■ Problem requirements
Retype the whole listing exactly.

[[ Provided material open ]]

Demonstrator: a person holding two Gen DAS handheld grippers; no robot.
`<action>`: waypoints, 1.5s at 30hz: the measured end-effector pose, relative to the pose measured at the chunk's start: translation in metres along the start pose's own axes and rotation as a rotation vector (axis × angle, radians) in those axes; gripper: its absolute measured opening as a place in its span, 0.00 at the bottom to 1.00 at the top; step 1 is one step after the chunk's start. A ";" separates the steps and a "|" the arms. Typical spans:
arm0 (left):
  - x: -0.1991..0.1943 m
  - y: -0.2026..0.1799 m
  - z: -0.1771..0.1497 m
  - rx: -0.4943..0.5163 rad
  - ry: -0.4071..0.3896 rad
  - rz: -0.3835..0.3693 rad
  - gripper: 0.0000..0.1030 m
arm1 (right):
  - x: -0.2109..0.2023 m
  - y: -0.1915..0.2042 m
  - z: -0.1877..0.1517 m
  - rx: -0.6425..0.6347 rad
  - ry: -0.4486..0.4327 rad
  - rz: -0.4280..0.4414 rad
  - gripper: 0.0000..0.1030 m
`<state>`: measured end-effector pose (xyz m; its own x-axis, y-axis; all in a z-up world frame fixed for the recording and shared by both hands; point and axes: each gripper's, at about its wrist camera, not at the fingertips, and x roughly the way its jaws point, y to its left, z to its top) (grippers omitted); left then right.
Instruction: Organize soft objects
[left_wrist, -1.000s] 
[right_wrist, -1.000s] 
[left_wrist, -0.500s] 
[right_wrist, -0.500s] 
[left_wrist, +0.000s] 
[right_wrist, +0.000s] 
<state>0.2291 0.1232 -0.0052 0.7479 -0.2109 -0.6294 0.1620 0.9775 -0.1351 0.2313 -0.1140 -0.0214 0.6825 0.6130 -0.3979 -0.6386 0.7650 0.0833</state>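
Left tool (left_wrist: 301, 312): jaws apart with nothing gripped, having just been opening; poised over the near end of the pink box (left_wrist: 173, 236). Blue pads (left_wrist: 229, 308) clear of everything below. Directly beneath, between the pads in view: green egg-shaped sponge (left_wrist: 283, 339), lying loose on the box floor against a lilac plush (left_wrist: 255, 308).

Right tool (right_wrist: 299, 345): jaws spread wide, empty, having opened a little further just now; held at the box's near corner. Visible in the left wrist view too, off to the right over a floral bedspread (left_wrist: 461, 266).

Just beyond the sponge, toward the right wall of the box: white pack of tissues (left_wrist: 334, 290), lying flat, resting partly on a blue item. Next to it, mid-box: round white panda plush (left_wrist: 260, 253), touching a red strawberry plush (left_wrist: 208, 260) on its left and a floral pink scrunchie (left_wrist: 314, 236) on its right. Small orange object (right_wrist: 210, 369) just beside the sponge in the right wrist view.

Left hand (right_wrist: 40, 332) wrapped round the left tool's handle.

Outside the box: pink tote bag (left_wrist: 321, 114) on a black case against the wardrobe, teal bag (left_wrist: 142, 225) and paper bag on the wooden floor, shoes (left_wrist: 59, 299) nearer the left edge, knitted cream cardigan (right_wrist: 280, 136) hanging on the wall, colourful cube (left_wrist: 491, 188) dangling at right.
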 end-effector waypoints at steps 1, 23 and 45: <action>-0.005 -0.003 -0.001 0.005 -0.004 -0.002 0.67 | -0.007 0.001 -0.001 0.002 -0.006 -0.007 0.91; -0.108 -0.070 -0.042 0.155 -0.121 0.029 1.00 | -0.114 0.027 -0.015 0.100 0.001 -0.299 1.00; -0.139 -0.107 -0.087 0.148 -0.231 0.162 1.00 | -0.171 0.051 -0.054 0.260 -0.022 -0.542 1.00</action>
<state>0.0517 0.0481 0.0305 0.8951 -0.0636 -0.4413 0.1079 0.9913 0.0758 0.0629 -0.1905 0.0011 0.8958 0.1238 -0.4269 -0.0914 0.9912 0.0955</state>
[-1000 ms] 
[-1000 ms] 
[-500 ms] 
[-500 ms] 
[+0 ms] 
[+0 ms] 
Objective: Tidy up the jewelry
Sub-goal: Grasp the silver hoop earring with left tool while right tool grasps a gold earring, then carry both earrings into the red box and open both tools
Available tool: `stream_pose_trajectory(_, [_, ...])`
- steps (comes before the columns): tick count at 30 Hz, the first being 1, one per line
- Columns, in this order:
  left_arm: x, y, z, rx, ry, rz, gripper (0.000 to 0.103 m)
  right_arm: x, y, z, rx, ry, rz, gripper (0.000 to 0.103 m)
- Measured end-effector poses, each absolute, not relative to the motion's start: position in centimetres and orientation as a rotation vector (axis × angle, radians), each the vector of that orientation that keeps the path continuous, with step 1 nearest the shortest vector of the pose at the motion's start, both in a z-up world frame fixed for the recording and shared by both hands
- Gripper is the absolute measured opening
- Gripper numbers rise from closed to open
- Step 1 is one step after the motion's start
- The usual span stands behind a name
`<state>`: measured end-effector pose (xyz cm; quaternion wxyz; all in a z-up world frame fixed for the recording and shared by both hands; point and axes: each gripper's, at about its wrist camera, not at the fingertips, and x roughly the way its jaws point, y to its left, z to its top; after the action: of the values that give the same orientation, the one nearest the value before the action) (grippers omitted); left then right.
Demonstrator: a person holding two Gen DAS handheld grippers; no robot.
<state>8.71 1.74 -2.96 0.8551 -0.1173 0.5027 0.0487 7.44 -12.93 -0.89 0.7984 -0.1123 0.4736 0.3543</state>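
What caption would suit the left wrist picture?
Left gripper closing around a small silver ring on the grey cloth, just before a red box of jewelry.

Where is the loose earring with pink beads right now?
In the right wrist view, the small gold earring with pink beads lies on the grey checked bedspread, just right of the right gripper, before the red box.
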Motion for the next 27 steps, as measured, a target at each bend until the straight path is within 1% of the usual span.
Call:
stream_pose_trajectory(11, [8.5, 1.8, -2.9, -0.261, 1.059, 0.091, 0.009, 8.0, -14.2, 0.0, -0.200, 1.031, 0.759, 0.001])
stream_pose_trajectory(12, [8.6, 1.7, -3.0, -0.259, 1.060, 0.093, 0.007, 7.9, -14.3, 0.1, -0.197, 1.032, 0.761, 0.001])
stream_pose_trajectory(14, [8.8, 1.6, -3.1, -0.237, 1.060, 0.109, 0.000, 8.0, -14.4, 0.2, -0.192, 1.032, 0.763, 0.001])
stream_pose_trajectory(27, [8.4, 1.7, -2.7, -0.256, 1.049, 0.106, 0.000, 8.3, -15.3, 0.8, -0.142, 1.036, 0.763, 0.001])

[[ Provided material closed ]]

■ Task output
Demonstrator: a person holding two Gen DAS handheld grippers; no robot.
`<action>`: waypoints, 1.5s at 30hz: the measured end-effector pose, relative to the pose measured at the chunk's start: translation in metres along the start pose's own axes and rotation as a rotation vector (axis × angle, radians) in those axes; gripper: its absolute measured opening as a place in its span, 0.00 at the bottom to 1.00 at the top; step 1 is one step after the chunk's start. A ";" separates the steps and a "|" the arms. Typical spans:
arm0 (left):
  - x: -0.1991..0.1943 m
  - y: -0.2026..0.1799 m
  - z: -0.1771..0.1497 m
  - rx: -0.4943..0.5163 rad
  - ry: -0.4071..0.3896 rad
  - rz: -0.3835..0.3693 rad
  - gripper: 0.0000..0.1030 m
arm1 (right):
  - x: -0.2109..0.2023 m
  - y: -0.1915..0.2042 m
  - z: -0.1877..0.1517 m
  - rx: -0.6425..0.6347 rad
  - ry: -0.4486..0.4327 rad
  - rz: -0.4280..0.4414 rad
  - gripper: 0.0000..0.1030 m
`<state>`: measured end-effector pose (xyz m; its own x-axis, y-axis; all in a z-up world frame fixed for the recording and shared by both hands; point and axes: each gripper's, at about its wrist camera, not at the fingertips, and x roughly the way its jaws point, y to its left, z to its top) (grippers omitted); left then right.
Instruction: Organize soft objects
[left_wrist, -1.000s] 
[right_wrist, -1.000s] 
[left_wrist, -0.500s] 
[right_wrist, -0.500s] 
[left_wrist, +0.000s] 
[right_wrist, +0.000s] 
<state>0.2291 0.1232 -0.0052 0.7479 -0.2109 -0.6294 0.1620 0.9775 -0.1351 0.2313 -0.1140 -0.0214 0.6825 0.6130 -0.3979 -0.6386 0.7650 0.0833</state>
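Left tool (left_wrist: 301, 312): jaws apart with nothing gripped, having just been opening; poised over the near end of the pink box (left_wrist: 173, 236). Blue pads (left_wrist: 229, 308) clear of everything below. Directly beneath, between the pads in view: green egg-shaped sponge (left_wrist: 283, 339), lying loose on the box floor against a lilac plush (left_wrist: 255, 308).

Right tool (right_wrist: 299, 345): jaws spread wide, empty, having opened a little further just now; held at the box's near corner. Visible in the left wrist view too, off to the right over a floral bedspread (left_wrist: 461, 266).

Just beyond the sponge, toward the right wall of the box: white pack of tissues (left_wrist: 334, 290), lying flat, resting partly on a blue item. Next to it, mid-box: round white panda plush (left_wrist: 260, 253), touching a red strawberry plush (left_wrist: 208, 260) on its left and a floral pink scrunchie (left_wrist: 314, 236) on its right. Small orange object (right_wrist: 210, 369) just beside the sponge in the right wrist view.

Left hand (right_wrist: 40, 332) wrapped round the left tool's handle.

Outside the box: pink tote bag (left_wrist: 321, 114) on a black case against the wardrobe, teal bag (left_wrist: 142, 225) and paper bag on the wooden floor, shoes (left_wrist: 59, 299) nearer the left edge, knitted cream cardigan (right_wrist: 280, 136) hanging on the wall, colourful cube (left_wrist: 491, 188) dangling at right.
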 end-effector waypoints at steps 1, 23 and 45: <action>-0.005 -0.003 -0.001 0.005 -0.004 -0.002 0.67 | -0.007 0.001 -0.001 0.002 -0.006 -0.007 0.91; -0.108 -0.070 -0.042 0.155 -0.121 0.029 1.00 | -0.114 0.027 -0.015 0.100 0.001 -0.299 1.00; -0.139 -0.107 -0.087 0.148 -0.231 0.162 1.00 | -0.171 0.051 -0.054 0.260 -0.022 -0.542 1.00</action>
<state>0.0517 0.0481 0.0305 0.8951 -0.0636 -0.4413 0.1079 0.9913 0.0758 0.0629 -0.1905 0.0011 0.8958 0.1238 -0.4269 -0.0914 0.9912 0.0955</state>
[-1000 ms] 
[-1000 ms] 
[-500 ms] 
[-500 ms] 
[+0 ms] 
[+0 ms] 
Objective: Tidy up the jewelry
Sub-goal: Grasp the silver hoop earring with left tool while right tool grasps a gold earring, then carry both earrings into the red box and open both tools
Available tool: `stream_pose_trajectory(_, [_, ...])`
- steps (comes before the columns): tick count at 30 Hz, the first being 1, one per line
- Columns, in this order:
  left_arm: x, y, z, rx, ry, rz, gripper (0.000 to 0.103 m)
  right_arm: x, y, z, rx, ry, rz, gripper (0.000 to 0.103 m)
- Measured end-effector poses, each absolute, not relative to the motion's start: position in centimetres and orientation as a rotation vector (axis × angle, radians), each the vector of that orientation that keeps the path continuous, with step 1 nearest the shortest vector of the pose at the motion's start, both in a z-up world frame fixed for the recording and shared by both hands
- Gripper is the absolute measured opening
- Gripper numbers rise from closed to open
- Step 1 is one step after the motion's start
- The usual span stands behind a name
`<state>`: measured end-effector pose (xyz cm; quaternion wxyz; all in a z-up world frame fixed for the recording and shared by both hands; point and axes: each gripper's, at about its wrist camera, not at the fingertips, and x roughly the way its jaws point, y to its left, z to its top; after the action: of the values that give the same orientation, the one nearest the value before the action) (grippers omitted); left then right.
Demonstrator: a person holding two Gen DAS handheld grippers; no robot.
<state>8.71 1.74 -2.96 0.8551 -0.1173 0.5027 0.0487 7.44 -12.93 -0.89 0.7984 -0.1123 0.4736 0.3543</state>
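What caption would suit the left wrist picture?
Left gripper closing around a small silver ring on the grey cloth, just before a red box of jewelry.

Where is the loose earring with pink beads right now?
In the right wrist view, the small gold earring with pink beads lies on the grey checked bedspread, just right of the right gripper, before the red box.
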Motion for the next 27 steps, as measured, a target at each bend until the straight path is within 1% of the usual span.
Call:
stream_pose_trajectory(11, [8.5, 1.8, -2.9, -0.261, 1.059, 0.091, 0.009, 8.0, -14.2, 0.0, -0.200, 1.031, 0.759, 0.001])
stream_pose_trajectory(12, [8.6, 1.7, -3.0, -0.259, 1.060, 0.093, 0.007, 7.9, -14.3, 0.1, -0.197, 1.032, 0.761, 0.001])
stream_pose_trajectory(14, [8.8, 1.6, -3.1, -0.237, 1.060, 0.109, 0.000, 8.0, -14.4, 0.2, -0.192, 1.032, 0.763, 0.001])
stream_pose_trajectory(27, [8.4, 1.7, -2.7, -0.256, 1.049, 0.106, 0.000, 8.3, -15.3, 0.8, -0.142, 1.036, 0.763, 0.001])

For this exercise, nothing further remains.